The challenge with so many AI features is their inherently weak security if they are depending on sharing data in the cloud. To what extent can these tasks be handled on the device(s) concerned rather than in the cloud, and how can enterprise pros maintain an effective data security audit when the U.S. systems they use rely on third-party cloud services?

With its own existing technologies that enable much of the heavy AI lifting to take place on the device, Apple has a powerful opportunity to create its own highly secure UC/collaboration platforms that may provide users with the chance to enjoy the benefits of 21st century communication without exposing their own, or their customer, data to the perils of 21st century surveillance.

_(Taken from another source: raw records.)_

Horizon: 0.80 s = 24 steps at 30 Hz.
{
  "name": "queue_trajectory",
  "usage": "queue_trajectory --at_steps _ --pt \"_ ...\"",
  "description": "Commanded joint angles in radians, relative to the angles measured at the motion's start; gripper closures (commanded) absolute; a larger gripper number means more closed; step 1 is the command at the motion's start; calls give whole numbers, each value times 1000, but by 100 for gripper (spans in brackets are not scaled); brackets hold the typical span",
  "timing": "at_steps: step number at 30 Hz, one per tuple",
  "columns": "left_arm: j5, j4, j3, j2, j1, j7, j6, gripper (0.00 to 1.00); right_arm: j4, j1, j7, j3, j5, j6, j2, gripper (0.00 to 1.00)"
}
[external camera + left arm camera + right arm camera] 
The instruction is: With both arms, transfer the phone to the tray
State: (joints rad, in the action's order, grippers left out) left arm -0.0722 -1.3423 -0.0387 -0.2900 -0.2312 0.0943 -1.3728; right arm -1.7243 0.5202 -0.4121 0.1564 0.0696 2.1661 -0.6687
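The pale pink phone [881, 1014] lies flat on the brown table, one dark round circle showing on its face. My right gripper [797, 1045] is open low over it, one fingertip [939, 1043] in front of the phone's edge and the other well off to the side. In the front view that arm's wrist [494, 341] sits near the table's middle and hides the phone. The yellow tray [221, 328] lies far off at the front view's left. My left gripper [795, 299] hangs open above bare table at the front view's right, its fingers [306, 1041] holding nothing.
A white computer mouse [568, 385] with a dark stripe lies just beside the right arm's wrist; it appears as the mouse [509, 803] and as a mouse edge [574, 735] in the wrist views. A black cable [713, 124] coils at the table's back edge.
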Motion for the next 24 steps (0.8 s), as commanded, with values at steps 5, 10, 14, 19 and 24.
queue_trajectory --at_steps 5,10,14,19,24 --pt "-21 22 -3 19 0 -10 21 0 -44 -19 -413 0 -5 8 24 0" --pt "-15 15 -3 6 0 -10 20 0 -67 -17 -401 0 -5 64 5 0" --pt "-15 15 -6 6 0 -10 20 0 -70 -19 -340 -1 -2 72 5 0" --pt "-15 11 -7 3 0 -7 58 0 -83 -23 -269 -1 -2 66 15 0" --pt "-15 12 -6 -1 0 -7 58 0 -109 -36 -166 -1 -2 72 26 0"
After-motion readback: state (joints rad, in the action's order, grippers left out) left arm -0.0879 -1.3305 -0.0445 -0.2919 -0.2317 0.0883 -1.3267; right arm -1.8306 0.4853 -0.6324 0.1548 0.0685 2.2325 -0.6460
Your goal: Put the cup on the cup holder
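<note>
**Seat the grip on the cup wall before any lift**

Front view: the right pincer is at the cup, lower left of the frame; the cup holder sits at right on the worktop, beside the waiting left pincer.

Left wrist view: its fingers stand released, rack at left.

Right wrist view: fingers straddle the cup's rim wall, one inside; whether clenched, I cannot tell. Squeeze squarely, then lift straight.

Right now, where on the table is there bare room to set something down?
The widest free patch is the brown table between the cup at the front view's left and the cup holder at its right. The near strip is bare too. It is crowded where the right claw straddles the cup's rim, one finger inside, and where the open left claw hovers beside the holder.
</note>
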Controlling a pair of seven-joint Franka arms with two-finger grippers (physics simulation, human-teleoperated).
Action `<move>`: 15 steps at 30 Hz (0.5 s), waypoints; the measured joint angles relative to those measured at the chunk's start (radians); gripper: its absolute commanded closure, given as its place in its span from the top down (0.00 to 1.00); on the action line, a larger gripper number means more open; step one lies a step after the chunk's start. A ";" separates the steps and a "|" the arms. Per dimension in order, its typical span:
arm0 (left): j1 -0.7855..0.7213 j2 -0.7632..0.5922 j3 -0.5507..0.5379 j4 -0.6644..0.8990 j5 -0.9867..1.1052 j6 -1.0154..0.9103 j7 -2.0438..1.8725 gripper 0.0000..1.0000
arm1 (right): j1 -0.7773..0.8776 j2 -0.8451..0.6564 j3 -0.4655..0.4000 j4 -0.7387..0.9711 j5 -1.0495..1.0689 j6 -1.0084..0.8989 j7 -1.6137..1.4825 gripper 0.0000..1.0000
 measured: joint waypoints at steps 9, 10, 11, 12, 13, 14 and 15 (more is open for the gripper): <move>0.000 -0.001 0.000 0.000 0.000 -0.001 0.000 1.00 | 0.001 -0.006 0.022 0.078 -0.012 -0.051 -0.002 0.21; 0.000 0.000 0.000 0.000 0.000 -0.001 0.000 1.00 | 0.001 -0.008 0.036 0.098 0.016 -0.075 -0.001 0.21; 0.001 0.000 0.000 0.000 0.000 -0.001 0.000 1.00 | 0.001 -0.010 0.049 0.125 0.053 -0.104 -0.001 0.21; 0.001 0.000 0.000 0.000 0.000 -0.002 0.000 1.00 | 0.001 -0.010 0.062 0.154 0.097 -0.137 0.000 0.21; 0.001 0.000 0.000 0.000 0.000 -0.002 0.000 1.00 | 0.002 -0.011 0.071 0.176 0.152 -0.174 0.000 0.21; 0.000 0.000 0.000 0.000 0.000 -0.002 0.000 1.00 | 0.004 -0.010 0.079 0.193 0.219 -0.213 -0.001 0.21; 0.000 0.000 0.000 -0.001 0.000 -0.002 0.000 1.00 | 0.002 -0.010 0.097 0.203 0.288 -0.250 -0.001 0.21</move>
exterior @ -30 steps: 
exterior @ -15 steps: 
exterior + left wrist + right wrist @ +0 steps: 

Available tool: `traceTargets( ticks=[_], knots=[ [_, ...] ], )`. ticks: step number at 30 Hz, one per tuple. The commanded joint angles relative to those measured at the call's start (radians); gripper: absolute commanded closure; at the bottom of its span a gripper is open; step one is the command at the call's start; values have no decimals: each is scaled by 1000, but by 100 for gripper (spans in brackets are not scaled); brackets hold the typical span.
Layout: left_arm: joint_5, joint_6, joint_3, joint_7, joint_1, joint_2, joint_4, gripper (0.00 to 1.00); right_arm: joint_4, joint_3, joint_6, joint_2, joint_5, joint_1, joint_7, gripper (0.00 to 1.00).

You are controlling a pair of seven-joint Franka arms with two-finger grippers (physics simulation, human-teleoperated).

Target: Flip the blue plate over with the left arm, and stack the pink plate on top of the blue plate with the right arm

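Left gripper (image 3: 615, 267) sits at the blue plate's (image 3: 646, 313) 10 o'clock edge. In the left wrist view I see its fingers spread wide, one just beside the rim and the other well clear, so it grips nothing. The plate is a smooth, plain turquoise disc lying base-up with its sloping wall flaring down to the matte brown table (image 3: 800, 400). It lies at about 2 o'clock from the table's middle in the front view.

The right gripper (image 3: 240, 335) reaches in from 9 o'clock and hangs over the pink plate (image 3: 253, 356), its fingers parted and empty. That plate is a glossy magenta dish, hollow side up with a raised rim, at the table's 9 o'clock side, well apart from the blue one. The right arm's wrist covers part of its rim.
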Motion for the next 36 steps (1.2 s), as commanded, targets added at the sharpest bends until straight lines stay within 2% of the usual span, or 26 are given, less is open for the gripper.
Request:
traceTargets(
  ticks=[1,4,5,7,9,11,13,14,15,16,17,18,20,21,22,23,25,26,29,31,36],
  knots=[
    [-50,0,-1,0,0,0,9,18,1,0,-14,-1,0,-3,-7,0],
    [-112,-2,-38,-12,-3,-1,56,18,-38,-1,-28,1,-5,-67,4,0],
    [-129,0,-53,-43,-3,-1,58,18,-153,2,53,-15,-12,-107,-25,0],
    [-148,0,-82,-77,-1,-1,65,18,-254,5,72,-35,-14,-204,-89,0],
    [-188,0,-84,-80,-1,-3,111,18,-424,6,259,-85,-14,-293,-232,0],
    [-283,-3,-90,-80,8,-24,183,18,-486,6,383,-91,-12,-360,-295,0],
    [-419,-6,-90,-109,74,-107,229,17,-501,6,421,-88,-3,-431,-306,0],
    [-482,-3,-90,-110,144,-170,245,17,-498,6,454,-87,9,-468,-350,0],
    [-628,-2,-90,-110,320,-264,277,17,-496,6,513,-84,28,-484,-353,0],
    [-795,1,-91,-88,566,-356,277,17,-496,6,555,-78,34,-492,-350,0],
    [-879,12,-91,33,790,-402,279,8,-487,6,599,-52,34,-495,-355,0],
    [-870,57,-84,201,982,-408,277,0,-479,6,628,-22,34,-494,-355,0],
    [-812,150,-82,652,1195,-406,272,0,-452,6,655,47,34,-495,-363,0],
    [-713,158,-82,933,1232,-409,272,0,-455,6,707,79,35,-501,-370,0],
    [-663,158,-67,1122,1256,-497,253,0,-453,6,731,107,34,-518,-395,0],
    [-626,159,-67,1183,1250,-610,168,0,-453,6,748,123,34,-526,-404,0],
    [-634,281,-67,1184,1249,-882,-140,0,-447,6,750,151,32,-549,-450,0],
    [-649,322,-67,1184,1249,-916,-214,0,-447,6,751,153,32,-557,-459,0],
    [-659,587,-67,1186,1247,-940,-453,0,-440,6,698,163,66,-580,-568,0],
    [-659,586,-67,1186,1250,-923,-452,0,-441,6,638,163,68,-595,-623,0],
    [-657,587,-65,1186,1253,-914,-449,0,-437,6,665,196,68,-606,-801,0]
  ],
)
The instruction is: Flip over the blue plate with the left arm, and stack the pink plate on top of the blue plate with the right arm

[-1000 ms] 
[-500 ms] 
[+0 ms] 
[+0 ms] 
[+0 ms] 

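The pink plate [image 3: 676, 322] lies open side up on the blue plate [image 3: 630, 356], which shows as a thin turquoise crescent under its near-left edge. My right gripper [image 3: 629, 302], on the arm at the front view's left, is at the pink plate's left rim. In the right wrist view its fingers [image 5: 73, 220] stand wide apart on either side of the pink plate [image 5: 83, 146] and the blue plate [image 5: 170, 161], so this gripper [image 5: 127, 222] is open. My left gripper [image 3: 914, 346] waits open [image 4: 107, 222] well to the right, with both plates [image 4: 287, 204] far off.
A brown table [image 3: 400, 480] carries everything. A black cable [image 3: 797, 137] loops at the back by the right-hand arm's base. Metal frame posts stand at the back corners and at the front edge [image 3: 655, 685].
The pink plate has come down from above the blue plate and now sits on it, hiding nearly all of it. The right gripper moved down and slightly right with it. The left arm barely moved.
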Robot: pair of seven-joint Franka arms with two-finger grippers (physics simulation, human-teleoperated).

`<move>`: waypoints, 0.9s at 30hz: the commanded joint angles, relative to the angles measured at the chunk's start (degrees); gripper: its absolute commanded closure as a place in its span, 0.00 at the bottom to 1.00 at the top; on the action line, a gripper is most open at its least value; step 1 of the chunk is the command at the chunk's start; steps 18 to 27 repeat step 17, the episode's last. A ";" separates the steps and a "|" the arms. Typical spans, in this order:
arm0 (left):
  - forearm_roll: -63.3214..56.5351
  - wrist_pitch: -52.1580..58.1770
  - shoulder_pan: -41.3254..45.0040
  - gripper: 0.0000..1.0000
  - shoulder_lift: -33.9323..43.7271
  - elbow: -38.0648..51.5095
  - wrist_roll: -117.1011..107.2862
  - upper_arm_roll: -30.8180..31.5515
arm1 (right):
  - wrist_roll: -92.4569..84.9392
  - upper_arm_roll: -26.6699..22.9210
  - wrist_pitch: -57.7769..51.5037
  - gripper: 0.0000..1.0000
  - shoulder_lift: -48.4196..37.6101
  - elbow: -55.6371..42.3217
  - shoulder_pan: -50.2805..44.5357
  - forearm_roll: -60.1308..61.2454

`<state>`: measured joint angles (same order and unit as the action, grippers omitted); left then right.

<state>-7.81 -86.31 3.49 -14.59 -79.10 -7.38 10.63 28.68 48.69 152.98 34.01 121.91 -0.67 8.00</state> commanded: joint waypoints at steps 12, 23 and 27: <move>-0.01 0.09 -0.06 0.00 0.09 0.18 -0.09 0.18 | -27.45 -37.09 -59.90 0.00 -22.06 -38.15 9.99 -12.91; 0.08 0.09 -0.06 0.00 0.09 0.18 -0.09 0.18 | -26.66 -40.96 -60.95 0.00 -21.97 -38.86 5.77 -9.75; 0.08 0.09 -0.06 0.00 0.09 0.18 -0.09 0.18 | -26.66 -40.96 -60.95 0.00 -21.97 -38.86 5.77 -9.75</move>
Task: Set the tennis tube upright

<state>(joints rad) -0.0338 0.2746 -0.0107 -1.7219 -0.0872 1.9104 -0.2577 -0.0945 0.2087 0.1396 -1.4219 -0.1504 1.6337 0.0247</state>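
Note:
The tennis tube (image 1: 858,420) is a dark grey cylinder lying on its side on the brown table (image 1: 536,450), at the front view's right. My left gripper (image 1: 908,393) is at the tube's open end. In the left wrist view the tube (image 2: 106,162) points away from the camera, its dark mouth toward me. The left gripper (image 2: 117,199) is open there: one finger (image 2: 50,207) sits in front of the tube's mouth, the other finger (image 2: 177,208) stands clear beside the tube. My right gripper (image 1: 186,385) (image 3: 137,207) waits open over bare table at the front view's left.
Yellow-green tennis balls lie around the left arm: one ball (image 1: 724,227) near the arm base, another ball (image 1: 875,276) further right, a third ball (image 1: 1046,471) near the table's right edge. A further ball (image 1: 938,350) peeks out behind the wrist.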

Apple certainly has enough cash to purchase some cutting-edge technologies to support such a move.

A missed opportunity?

While the opportunity may be there, the lack of effective cross-platform compatibility for Apple’s existing communication tools is a big obstacle.

That’s why I argue that a move to improve that compatibility would provide enterprise IT with yet another strong signal of Apple’s fast-growing enterprise intent.

Doing so would also provide an essential building block from which it could develop the kind of ultra-secure, ultra-private smart collaborative services on which the future of every enterprise depends.